At that moment in the band’s career, the stakes were enormous. Slipknot had cemented themselves as one of metal’s most dominant forces. Their image was built on extremity — both sonically and visually. Deviating from that formula wasn’t just a creative risk; it was a commercial gamble.

Taylor has since admitted that the band feared alienating their core audience during a crucial phase of their evolution. Fans who had embraced the ferocity of earlier releases might not have understood a project steeped in introspection and sonic experimentation. Releasing it under the Slipknot banner could have confused the market, diluted the brand, or fractured expectations.

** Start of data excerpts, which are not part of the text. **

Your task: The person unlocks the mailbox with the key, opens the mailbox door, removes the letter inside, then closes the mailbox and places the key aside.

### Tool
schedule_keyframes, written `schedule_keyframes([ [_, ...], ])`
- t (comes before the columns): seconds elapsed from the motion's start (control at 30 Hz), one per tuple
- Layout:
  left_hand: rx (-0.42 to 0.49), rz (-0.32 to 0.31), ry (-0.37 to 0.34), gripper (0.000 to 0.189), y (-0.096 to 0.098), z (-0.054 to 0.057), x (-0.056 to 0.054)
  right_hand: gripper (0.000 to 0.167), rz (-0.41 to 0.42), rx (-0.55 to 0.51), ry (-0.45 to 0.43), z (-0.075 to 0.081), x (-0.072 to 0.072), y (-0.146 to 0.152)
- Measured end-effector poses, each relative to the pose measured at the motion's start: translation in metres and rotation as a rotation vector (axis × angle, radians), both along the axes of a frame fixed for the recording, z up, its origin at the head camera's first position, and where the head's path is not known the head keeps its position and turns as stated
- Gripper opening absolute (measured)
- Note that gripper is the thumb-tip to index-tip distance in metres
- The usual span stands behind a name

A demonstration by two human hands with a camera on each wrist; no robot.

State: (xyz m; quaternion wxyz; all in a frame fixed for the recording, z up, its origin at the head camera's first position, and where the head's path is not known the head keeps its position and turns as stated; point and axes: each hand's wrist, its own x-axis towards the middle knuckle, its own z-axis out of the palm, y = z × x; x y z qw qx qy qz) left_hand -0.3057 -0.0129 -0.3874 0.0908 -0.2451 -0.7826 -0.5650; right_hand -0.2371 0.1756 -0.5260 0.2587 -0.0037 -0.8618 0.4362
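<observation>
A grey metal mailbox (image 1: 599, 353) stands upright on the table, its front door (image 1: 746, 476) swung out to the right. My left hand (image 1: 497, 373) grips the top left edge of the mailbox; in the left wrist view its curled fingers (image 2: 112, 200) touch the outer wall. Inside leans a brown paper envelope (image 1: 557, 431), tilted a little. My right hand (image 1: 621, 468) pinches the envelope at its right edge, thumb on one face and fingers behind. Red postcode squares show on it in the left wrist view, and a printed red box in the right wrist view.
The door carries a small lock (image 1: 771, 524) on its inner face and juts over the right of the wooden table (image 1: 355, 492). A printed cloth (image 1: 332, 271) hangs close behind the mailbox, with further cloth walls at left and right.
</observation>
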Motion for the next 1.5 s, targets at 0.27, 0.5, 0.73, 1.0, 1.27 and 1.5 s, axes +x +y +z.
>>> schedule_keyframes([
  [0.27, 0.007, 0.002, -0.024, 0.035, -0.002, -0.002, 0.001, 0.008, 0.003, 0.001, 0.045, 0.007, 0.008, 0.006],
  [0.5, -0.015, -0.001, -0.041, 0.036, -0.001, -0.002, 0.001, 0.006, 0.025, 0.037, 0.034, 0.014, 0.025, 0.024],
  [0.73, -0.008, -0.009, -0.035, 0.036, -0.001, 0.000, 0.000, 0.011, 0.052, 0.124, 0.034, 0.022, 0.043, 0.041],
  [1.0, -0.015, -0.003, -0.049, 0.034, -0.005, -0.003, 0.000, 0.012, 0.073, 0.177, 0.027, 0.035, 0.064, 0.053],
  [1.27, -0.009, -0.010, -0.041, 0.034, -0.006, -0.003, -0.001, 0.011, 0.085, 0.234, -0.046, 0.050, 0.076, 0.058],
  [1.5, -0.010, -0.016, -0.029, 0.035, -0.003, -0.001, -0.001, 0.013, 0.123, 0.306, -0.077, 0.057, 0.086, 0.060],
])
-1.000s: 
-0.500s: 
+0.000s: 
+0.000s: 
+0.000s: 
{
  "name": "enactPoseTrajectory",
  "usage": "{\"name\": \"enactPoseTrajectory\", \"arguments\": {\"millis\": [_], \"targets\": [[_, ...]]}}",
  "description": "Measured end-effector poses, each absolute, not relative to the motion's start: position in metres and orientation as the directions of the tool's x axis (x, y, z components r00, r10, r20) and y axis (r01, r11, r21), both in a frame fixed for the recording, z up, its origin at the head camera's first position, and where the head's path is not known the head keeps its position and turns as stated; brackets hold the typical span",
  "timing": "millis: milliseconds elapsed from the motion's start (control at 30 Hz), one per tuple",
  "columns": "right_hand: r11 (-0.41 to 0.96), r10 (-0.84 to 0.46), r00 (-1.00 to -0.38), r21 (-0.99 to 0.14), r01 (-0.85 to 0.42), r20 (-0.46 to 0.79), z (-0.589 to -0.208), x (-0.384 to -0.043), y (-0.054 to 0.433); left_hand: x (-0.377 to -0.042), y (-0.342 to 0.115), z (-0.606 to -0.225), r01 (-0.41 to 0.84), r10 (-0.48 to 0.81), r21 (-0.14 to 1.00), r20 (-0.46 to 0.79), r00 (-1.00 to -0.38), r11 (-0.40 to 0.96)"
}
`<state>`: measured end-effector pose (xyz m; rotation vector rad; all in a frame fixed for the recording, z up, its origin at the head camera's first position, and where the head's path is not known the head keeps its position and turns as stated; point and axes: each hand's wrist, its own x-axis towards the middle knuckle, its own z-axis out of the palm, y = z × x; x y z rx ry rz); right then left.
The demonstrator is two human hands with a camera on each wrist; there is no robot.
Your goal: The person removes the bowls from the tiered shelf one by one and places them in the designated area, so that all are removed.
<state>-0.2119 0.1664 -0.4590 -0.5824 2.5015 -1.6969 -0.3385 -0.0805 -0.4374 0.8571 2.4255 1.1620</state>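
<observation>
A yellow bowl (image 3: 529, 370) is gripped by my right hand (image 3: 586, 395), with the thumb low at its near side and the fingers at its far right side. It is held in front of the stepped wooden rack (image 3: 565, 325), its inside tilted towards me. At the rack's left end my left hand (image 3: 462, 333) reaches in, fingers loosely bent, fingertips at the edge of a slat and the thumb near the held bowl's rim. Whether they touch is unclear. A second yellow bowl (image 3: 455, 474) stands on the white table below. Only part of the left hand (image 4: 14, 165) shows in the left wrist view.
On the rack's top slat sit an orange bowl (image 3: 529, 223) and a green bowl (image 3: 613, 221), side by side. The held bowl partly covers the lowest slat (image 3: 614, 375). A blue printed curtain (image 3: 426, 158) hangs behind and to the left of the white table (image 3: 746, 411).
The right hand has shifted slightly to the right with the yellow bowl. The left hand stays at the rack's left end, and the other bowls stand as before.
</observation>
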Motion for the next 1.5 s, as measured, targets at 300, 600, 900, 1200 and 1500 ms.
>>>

“It wasn’t about being ashamed of it,” Taylor explained in recent interviews. “It was about timing.”

Behind the scenes, the decision wasn’t unanimous or easy. For years, Taylor and Crahan — known to fans as “Clown” — reportedly engaged in ongoing debates about whether the world was finally ready to hear it. The tension wasn’t about the quality of the music. By all accounts, both men believed in the material. The question was whether Slipknot’s audience had evolved enough to accept a detour into something strange and subdued.

Crahan, who has long championed artistic risk within the band, saw the project as an essential piece of their creative history. Taylor, balancing both artistic integrity and public perception, understood the delicate ecosystem surrounding the Slipknot name. The band had weathered lineup changes, personal loss, and industry shifts. Protecting the core identity mattered.

But time has a way of softening boundaries. Over the past decade, fans have witnessed Slipknot experiment more openly. Side projects flourished. Genre lines blurred across the metal landscape. What once might have seemed like betrayal now feels like evolution.

The confirmation that Look Outside Your Window will finally see daylight on Record Store Day 2026 signals more than just a rare vinyl release. It represents a moment of confidence — a belief that the audience can handle complexity.

What was once deemed “too dangerous” now feels necessary. Not because the music has changed, but because the context has.

For Slipknot, unlocking the vault isn’t about rewriting their legacy. It’s about completing it. The 11 tracks serve as a snapshot of a band willing to explore vulnerability at the height of their ferocity. And for fans who have waited nearly ten years, the myth is finally becoming tangible — proof that sometimes the most radical act isn’t volume or aggression, but patience.